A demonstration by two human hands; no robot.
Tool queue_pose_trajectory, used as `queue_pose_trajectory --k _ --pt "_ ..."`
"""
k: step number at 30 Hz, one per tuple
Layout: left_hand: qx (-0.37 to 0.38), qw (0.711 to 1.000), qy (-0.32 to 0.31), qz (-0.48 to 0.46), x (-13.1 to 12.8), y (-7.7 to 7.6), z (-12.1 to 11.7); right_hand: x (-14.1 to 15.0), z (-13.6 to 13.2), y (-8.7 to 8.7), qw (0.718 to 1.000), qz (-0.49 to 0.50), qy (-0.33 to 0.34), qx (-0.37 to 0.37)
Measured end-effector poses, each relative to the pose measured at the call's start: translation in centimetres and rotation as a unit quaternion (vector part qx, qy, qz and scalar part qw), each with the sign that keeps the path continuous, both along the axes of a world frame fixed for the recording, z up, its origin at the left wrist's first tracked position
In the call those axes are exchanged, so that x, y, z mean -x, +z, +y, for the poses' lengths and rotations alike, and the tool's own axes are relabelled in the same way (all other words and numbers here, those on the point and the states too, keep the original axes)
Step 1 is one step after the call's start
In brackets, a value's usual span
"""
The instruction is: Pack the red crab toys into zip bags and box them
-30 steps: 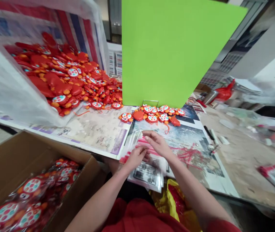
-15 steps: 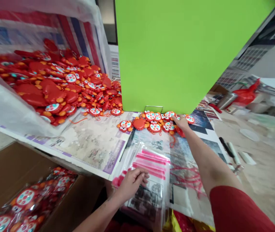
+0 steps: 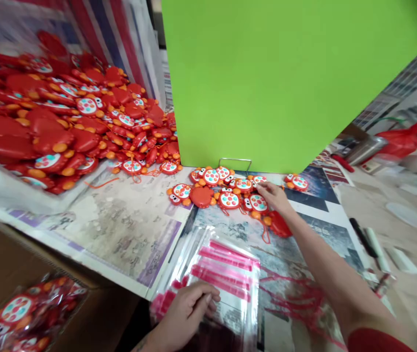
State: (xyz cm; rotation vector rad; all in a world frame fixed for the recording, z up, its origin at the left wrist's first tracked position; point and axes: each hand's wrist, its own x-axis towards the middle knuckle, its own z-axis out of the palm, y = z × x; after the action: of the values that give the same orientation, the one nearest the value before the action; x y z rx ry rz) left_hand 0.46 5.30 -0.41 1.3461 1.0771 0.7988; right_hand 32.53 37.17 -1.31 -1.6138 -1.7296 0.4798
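Note:
My left hand (image 3: 186,309) rests on a stack of clear plastic bags with pink strips (image 3: 223,274) at the table's near edge, fingers curled against the top bag. My right hand (image 3: 275,195) reaches forward to a small cluster of red crab-shaped toys (image 3: 230,188) lying below a green board. Its fingers touch one toy with a dotted white face (image 3: 258,203); whether they grip it is unclear. A red toy lying face down (image 3: 279,225) is just beside my wrist.
A big heap of the same red toys (image 3: 65,117) fills a plastic sheet at the left. A cardboard box (image 3: 28,313) at the lower left holds bagged toys. A tall green board (image 3: 278,78) stands behind the cluster. Pens and small items (image 3: 370,239) lie at the right.
My right hand left the bags and reached forward to the toy cluster, then drew slightly back onto one toy. My left hand stayed on the bag stack. The camera tipped forward.

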Motion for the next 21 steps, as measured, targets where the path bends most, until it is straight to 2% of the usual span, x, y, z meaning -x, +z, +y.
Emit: queue_pose_trajectory --k 1,3,5,7,9,12,17,21 --pt "-0.003 1.000 -0.001 0.003 0.0 0.1 0.0 -0.9 0.5 0.2 0.999 -0.044 -0.027 -0.011" --pt "-0.004 1.000 -0.001 0.005 0.1 0.2 0.0 -3.3 2.4 0.6 0.982 -0.122 -0.139 -0.032" --pt "-0.006 1.000 -0.001 0.012 0.0 0.2 0.0 -5.8 4.3 0.4 0.960 -0.144 -0.238 0.008" --pt "-0.011 1.000 0.000 0.023 0.0 0.2 0.1 -7.4 5.4 -0.5 0.946 -0.156 -0.275 0.068" --pt "-0.018 0.999 0.006 0.032 -0.1 0.1 0.1 -7.7 5.3 -1.6 0.942 -0.178 -0.274 0.074" --pt "-0.023 0.999 0.016 0.030 -0.2 -0.1 0.2 -6.6 3.9 -2.6 0.939 -0.217 -0.264 0.020" --pt "-0.020 0.999 0.027 -0.005 -0.5 -0.4 0.4 -3.2 0.8 -2.4 0.936 -0.241 -0.258 0.005" --pt "-0.012 0.999 0.032 -0.025 -0.7 -0.5 0.6 -0.7 -1.8 -2.1 0.947 -0.261 -0.188 -0.016"
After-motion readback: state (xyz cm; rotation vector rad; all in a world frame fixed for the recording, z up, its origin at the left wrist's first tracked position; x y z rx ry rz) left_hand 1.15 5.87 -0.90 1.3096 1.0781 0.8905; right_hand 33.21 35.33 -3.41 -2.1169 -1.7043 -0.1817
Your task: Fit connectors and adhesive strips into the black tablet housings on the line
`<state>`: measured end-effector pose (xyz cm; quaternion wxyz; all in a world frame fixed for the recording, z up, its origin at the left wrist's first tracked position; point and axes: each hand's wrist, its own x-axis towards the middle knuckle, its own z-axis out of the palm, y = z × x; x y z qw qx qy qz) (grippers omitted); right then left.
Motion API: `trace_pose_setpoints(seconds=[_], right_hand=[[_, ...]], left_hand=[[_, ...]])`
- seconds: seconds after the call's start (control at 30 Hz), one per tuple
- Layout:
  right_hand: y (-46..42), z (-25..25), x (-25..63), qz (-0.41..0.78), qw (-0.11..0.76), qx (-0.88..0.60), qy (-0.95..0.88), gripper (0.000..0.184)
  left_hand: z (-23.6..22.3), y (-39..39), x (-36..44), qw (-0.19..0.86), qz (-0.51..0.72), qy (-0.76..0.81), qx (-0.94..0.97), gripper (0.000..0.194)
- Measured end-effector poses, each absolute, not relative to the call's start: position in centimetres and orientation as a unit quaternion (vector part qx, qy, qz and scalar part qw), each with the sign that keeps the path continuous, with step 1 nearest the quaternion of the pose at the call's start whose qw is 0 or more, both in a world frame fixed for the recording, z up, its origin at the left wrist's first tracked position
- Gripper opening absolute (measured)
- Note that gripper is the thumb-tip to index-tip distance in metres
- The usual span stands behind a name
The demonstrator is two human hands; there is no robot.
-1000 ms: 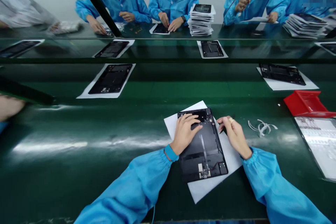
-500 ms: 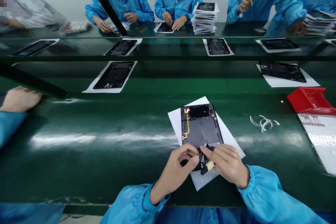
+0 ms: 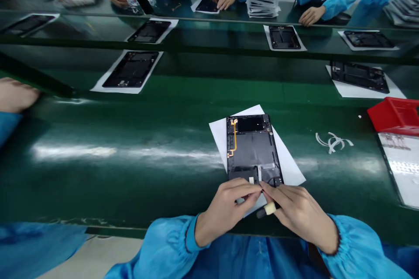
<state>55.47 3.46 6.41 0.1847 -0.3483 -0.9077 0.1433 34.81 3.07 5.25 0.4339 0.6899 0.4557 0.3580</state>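
A black tablet housing with an orange flex cable along its left side lies on a white paper sheet. Over its lower edge, my left hand is closed in a pinch, thumb and forefinger together; whatever sits between those fingertips is too small to name. My right hand meets it there, its fingertips touching the left ones. A small tool with a black and cream end sticks out beneath the right fingers, which are closed around it. Both hands hide the housing's bottom edge.
Curled white strips lie to the right, near a red bin and a white sheet under clear film. More housings on paper rest farther back, some on a raised shelf. A neighbour's hand is at left; co-workers sit opposite.
My view has tilted down. My hands have drawn toward the housing's near edge and their fingertips have come together; a white strip on the lower housing is now uncovered.
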Motion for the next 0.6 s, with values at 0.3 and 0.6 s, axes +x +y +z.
trace_pose_setpoints(seconds=[0.3,0.6], right_hand=[[4.6,6.8,57.5,0.209,0.187,-0.356,-0.891,0.024],[8.8,5.9,62.9,0.288,0.241,-0.567,-0.733,0.019]], left_hand=[[5.3,2.5,33.9,0.35,0.313,0.42,0.777,0.026],[7.3,-1.5,26.2,0.528,0.185,0.457,0.692,0.015]])
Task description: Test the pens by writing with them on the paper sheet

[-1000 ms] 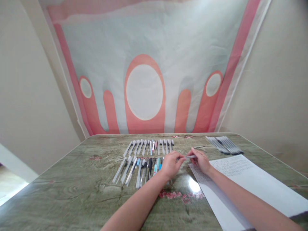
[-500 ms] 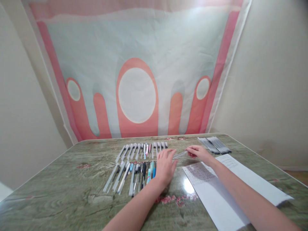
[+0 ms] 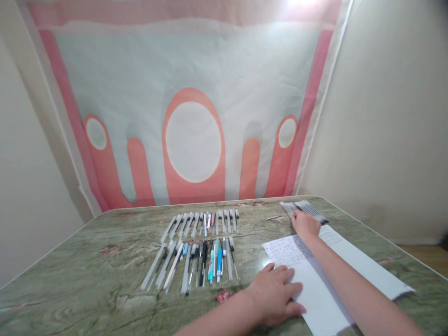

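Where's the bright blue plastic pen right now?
In the head view, the blue pen lies in the nearer row of pens, toward its right end, just right of the turquoise-and-white pen, left of your left hand.

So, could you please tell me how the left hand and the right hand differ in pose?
The left hand has its fingers spread; the right hand has them curled in. The left hand is nearer, partly over the paper; the right hand is farther out, by the rightmost pens. Both are bare.
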The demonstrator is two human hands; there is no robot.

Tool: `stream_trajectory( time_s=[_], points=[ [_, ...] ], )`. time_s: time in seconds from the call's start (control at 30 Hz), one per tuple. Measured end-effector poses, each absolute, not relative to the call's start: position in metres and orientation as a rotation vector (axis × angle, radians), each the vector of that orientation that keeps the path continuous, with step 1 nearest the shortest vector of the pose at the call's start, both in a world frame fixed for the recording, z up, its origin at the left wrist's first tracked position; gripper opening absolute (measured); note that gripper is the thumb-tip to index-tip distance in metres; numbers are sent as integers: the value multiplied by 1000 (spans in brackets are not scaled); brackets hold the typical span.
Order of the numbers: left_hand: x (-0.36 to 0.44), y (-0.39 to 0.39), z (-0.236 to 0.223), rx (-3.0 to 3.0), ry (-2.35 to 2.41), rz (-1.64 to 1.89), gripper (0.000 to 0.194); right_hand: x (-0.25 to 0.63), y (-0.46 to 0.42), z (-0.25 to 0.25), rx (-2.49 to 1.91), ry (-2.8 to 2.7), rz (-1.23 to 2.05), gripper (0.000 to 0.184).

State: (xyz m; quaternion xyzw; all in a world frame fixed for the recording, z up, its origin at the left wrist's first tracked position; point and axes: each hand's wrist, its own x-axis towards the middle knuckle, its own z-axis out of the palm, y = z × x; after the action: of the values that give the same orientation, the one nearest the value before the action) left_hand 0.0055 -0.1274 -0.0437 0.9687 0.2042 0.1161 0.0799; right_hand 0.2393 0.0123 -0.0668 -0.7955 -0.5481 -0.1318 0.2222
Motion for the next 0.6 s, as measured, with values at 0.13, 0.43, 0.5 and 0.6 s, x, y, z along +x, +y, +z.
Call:
stream_trajectory(
  time_s=[0.13, 0.43, 0.5, 0.6],
  points=[
    [6, -127, -45, 2898, 609, 360, 48, 238, 12, -70, -2224, -1653, -543, 21],
    [7, -127, -48, 2920, 599, 362, 48, 235, 11, -68, -2207, -1642, -542, 22],
    [7, -127, -48, 2928, 592, 356, 47, 223, 14, -61, -2106, -1722, -402, 21],
    [9, -127, -47, 2948, 564, 334, 47, 191, 22, -53, -1949, -1890, -32, 18]
  ],
)
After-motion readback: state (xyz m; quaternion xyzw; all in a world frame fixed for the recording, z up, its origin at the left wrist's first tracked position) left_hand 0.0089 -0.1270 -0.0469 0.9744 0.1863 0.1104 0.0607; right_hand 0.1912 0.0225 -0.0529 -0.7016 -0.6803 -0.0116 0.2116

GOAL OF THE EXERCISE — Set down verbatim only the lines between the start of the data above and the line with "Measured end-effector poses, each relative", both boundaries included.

TASK RESULT —
A demonstration by two human hands; no robot.
Tool queue_pose_trajectory, used as `queue_pose_trajectory --k _ --pt "_ ..."`
"""
k: step number at 30 Hz, one per tuple
Layout: left_hand: qx (-0.37 to 0.38), qw (0.711 to 1.000), qy (-0.32 to 0.31), qz (-0.48 to 0.46), x (-13.1 to 12.8), y (-7.7 to 7.6), z (-12.1 to 11.7); right_hand: x (-14.1 to 15.0), z (-13.6 to 13.2), y (-8.7 to 8.7), qw (0.718 to 1.000), qz (-0.49 to 0.50), qy (-0.33 to 0.34), qx (-0.37 to 0.37)
Measured end-effector poses, each relative to the pose measured at the call's start: translation in centimetres and rotation as a unit quaternion (vector part qx, qy, qz and scalar part qw), each with the sign that keeps the path continuous, both along the axes of a world frame fixed for the recording, z up, its origin at the left wrist's first tracked position

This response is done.